= Beginning of Section =

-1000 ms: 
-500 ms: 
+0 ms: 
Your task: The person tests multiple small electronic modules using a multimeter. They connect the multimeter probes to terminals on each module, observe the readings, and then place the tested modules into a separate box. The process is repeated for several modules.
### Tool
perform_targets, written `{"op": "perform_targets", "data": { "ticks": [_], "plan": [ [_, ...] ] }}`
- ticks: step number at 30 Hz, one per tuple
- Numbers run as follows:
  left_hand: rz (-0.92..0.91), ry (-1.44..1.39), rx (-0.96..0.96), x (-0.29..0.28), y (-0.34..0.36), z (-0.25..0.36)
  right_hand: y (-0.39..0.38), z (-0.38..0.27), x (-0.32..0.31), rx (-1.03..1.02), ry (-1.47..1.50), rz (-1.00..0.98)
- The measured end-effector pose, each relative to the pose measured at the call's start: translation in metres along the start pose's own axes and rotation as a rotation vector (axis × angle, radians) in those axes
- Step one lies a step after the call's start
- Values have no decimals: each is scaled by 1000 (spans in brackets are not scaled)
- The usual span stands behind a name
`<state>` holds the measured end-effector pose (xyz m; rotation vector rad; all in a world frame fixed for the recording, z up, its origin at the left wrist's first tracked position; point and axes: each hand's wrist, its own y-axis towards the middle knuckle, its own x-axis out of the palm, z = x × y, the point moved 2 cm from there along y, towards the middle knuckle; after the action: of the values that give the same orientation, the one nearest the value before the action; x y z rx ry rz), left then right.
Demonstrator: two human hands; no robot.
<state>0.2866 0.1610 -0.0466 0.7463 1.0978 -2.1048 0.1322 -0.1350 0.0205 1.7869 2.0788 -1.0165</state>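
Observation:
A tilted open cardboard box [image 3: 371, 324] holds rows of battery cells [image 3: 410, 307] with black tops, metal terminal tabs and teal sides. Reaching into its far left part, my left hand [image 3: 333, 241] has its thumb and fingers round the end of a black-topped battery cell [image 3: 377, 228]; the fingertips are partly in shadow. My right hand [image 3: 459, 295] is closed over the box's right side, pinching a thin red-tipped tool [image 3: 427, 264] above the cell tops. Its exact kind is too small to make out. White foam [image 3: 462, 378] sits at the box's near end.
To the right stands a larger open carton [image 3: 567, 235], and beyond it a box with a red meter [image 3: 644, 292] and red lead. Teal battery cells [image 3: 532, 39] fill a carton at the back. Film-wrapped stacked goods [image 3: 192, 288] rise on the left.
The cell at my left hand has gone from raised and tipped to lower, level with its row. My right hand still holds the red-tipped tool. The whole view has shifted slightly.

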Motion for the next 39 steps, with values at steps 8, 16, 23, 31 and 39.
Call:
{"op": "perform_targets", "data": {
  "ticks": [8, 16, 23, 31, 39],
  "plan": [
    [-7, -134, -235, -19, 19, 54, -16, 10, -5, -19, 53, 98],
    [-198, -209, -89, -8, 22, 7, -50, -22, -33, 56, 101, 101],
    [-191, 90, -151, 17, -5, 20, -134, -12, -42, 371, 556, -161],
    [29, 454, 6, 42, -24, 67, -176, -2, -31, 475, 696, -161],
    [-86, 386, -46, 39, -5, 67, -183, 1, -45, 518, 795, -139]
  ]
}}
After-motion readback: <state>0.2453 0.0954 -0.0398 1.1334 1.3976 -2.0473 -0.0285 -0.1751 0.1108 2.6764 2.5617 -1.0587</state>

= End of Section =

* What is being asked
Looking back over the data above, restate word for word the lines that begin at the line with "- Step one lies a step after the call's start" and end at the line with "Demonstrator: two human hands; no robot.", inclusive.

* Output of the task
- Step one lies a step after the call's start
- Values have no decimals: each is scaled by 1000 (spans in brackets are not scaled)
- The usual span stands behind a name
`<state>` holds the measured end-effector pose (xyz m; rotation vector rad; all in a world frame fixed for the recording, z up, its origin at the left wrist's first tracked position; point and axes: each hand's wrist, its own y-axis towards the middle knuckle, its own x-axis out of the palm, z = x × y, the point moved 2 cm from there along y, towards the middle knuckle; after the action: of the values that give the same orientation, the one nearest the value before the action; x y z rx ry rz), left then right.
Demonstrator: two human hands; no robot.

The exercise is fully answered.